Cuando los británicos ya no soportan más la imagen de sí mismos que les devuelve el espejo del Brexit -un país dividido, paralizado políticamente, recocido en sus prejuicios y desencantado con sus dirigentes- vuelven la mirada hacia la institución que sostiene aún el sentimiento de unidad y orgullo: el Servicio Nacional de Salud (NHS, en sus siglas en inglés).

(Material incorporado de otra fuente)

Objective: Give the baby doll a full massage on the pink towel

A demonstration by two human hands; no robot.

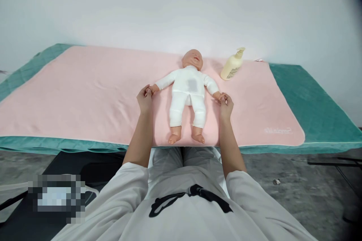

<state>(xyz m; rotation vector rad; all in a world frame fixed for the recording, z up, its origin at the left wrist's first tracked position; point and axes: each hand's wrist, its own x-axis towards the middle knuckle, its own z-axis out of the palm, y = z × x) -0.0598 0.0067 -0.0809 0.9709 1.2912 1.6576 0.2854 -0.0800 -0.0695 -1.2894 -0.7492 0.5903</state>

En la ceremonia inaugural de los Juegos Olímpicos de Londres, en el 2012, James Bond llevó en helicóptero hasta el mismo estadio a la reina Isabel II, y las Spice Girls resucitaron, con su reencuentro, el espíritu de optimismo que invadió la era de la Cool Britannia de Tony Blair. Pero fue una extraña coreografía, en la que decenas de enfermeras y médicos empujaban camillas con pacientes conectados a goteros, la que desató la emoción de los millones de británicos que vieron el espectáculo.

“Todo el mundo, rico o pobre, mujer o niño, podrá usar este servicio. No se cobrará por nada, salvo algunas excepciones. No se exigirá ningún tipo de seguro. Pero no se trata de una institución caritativa. Todos ustedes lo están pagando, como contribuyentes, y servirá para acabar con las preocupaciones económicas en tiempos de enfermedad”. Los millones de panfletos que se repartieron en 1948 para explicar en qué consistía el recién creado NHS sirvieron para instalar en los ciudadanos un doble sentimiento de pertenencia y posesión. Pertenencia a un país capaz de reinventarse después de una Guerra Mundial que lo había dejado exhausto, dejar atrás la desigualdad social de la era victoriana y ofrecer al mundo un ejemplo práctico del tan reclamado Estado del Bienestar. Posesión de una red de asistencia que no era un acto de generosidad otorgado desde arriba sino el fruto de un esfuerzo colectivo, ganado a pulso después de décadas de lucha de los movimientos de izquierda. Y de cuya virtud se apropiaron todos. Ricos y pobres. Conservadores y laboristas.

“Apenas tres años después de que se fundara el NHS, el nuevo Gobierno conservador de Churchill hizo frente a una elección: volver a los viejos argumentos del debate o aceptar la legitimidad de lo que se había creado y seguir mejorándolo.